__EXERCISE INSTRUCTIONS__
Please output, exactly and without pictures, the lines from the opening of the listing below through the line containing "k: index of", both included.

##############################

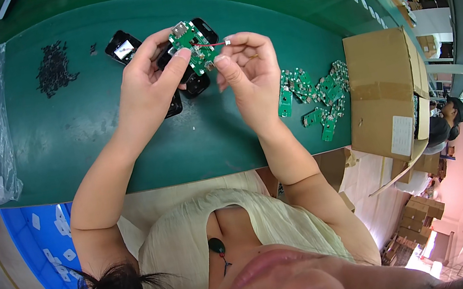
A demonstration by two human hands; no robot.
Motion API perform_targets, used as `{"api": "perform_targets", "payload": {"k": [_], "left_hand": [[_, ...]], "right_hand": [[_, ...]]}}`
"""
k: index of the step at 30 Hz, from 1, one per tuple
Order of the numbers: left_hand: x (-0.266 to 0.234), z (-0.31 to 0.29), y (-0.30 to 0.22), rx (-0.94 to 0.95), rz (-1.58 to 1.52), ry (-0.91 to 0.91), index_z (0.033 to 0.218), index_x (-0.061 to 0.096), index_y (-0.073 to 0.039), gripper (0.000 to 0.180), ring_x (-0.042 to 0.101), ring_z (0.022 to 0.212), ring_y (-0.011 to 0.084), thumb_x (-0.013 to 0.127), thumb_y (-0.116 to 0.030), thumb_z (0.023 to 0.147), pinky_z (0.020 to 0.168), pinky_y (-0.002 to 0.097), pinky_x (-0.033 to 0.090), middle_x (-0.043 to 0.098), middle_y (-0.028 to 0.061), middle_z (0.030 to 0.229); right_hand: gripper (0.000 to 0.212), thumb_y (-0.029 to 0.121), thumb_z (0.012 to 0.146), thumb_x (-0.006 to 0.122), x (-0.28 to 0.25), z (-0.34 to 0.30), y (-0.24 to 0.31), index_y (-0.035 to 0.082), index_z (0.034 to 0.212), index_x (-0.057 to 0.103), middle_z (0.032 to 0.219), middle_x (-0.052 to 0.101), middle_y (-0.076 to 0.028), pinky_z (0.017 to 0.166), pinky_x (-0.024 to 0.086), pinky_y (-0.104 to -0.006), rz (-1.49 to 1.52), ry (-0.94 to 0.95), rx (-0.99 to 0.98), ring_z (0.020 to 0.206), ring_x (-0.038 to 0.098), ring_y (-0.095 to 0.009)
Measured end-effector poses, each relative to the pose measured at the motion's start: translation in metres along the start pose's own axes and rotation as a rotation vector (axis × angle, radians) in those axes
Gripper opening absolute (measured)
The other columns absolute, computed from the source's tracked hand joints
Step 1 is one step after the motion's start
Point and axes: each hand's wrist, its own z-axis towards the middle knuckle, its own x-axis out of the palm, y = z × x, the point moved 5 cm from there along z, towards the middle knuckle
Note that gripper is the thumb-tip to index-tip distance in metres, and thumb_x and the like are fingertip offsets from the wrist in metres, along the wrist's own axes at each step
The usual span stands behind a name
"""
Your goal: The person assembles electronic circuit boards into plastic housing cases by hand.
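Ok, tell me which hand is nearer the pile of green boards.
Right. The right hand is just left of the pile; the left hand is farther left, beyond it.

- A small green circuit board (194,46) was held up above the green work surface, pinched between the fingertips of both hands, its component side facing the camera.
- A silver metal socket sat at the board's far end, with small dark parts dotted over its face.
- A thin red wire (212,44) ran from the board's middle out to the right, ending in a small white tip.
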Motion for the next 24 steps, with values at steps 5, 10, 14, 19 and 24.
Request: {"api": "perform_targets", "payload": {"k": [5,10,14,19,24], "left_hand": [[0.003,-0.002,0.001,0.053,0.043,0.013,0.112,0.052,0.001,0.03,0.053,0.078,0.0044,0.059,-0.01,0.085,0.065,0.0183,0.045,0.058,0.0028,0.095],[0.008,-0.004,0.004,0.081,0.086,0.033,0.103,0.054,0.0,0.023,0.051,0.076,0.0026,0.06,-0.007,0.082,0.064,0.018,0.043,0.057,0.0,0.088],[0.009,-0.006,0.007,0.113,0.138,0.01,0.1,0.054,-0.001,0.021,0.05,0.075,0.0029,0.061,-0.006,0.081,0.063,0.0185,0.043,0.055,-0.0003,0.085],[0.011,-0.008,0.006,0.153,0.156,-0.024,0.101,0.053,0.0,0.023,0.05,0.074,0.0041,0.061,-0.006,0.081,0.062,0.0194,0.044,0.055,0.0005,0.084],[0.011,-0.01,0.001,0.188,0.169,-0.04,0.102,0.052,0.001,0.023,0.051,0.075,0.005,0.061,-0.006,0.081,0.065,0.0201,0.045,0.056,0.0023,0.087]], "right_hand": [[0.012,0.0,0.08,0.064,0.001,-0.005,0.012,-0.002,0.091,0.058,0.091,0.051,-0.006,0.06,0.046,-0.0193,-0.212,-0.063,-0.242,0.071,0.055,-0.009],[0.011,-0.001,0.08,0.064,0.004,-0.006,0.014,-0.001,0.09,0.061,0.092,0.054,-0.008,0.058,0.046,-0.0209,-0.304,-0.056,-0.448,0.071,0.055,-0.01],[0.013,-0.002,0.081,0.061,0.006,-0.007,0.011,-0.001,0.094,0.062,0.092,0.057,-0.009,0.061,0.046,-0.0214,-0.324,-0.006,-0.468,0.074,0.056,-0.011],[0.014,-0.003,0.084,0.058,0.005,-0.004,0.005,-0.004,0.098,0.054,0.091,0.057,-0.009,0.065,0.047,-0.0211,-0.032,-0.037,-0.286,0.078,0.056,-0.011],[0.016,-0.003,0.085,0.056,0.005,-0.003,0.001,-0.003,0.098,0.046,0.092,0.056,-0.01,0.067,0.047,-0.0201,0.118,-0.041,-0.191,0.079,0.056,-0.01]]}}
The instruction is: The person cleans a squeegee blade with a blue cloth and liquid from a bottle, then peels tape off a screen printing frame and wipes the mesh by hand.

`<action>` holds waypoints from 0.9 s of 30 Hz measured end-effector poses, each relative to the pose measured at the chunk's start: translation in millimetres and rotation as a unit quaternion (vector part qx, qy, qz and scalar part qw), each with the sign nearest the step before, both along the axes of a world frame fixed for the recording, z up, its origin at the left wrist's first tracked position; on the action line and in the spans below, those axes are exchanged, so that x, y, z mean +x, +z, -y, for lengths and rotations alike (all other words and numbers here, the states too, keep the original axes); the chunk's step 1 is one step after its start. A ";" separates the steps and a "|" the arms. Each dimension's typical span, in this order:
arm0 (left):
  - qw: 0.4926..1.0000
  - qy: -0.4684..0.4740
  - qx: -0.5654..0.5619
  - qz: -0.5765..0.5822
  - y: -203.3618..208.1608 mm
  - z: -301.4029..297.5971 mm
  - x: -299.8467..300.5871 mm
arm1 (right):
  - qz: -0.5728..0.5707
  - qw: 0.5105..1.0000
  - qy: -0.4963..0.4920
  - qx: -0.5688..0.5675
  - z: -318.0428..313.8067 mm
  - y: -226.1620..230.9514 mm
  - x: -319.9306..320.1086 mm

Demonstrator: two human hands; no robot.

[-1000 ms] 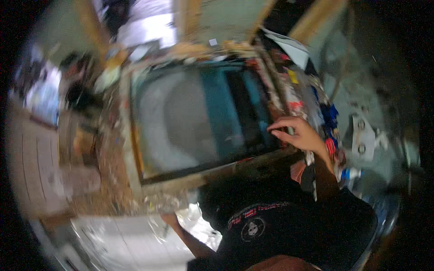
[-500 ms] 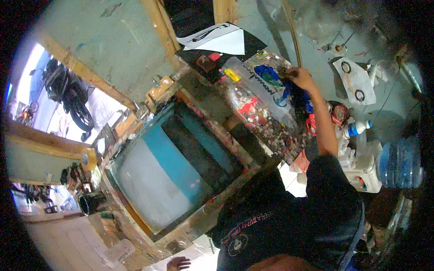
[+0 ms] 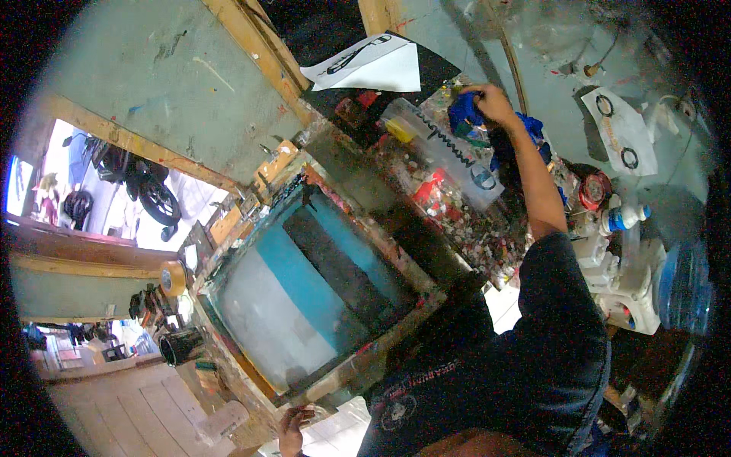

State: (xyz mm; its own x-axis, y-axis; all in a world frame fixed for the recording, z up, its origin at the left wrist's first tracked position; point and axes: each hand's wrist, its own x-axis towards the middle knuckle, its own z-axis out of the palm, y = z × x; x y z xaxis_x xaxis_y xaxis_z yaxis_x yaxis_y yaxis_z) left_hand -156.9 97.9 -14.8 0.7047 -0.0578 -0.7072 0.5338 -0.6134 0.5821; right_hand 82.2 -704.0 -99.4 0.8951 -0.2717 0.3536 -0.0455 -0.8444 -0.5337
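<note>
My right hand point(image 3: 493, 104) reaches to the far side of a cluttered, paint-spattered bench. Its fingers are closed on a crumpled blue cloth point(image 3: 464, 118). Beside that cloth lies a clear plastic sheet point(image 3: 445, 145) with dark lettering. More blue cloth point(image 3: 531, 126) is bunched behind my right forearm. Low in the view, my left hand point(image 3: 292, 431) is open and holds nothing, with its fingers near the front edge of a framed printing screen point(image 3: 335, 390). The screen has a wooden rim and a grey, teal and dark surface. White paper point(image 3: 339, 426) lies next to the left hand.
A tape roll point(image 3: 173, 278) and a black cylinder point(image 3: 180, 347) stand left of the screen. On the right are a red-rimmed tin point(image 3: 592, 189), a white bottle point(image 3: 624, 218), a white jug point(image 3: 632, 297) and a large blue water bottle point(image 3: 683, 288). A printed sheet point(image 3: 365, 65) lies at the back.
My right hand has shifted left onto the blue cloth and taken hold of it. My left hand has come up closer to the screen's front edge. The whole view has shifted slightly.
</note>
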 end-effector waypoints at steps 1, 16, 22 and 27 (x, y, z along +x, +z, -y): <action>1.000 0.019 -0.001 0.007 -0.5 -4.8 -10.4 | 0.017 0.999 0.009 0.043 -0.9 2.0 6.8; 0.946 0.224 -0.001 0.237 0.5 -8.9 -10.2 | 0.106 0.980 -0.004 0.167 36.3 62.6 34.1; 0.838 0.456 0.110 0.279 -41.5 -102.4 -64.6 | 0.057 0.905 0.069 0.415 25.3 89.1 49.6; 0.725 0.546 0.222 0.356 -77.3 -142.4 -50.0 | 0.028 0.851 0.119 0.511 -23.1 93.2 33.2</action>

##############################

__OUTPUT OF THE EXERCISE__
A demonstration by two human hands; no robot.
Motion API perform_targets, used as `{"api": "perform_targets", "payload": {"k": [_], "left_hand": [[_, ...]], "right_hand": [[_, ...]]}}`
"""
k: index of the step at 30 Hz, from 1, one per tuple

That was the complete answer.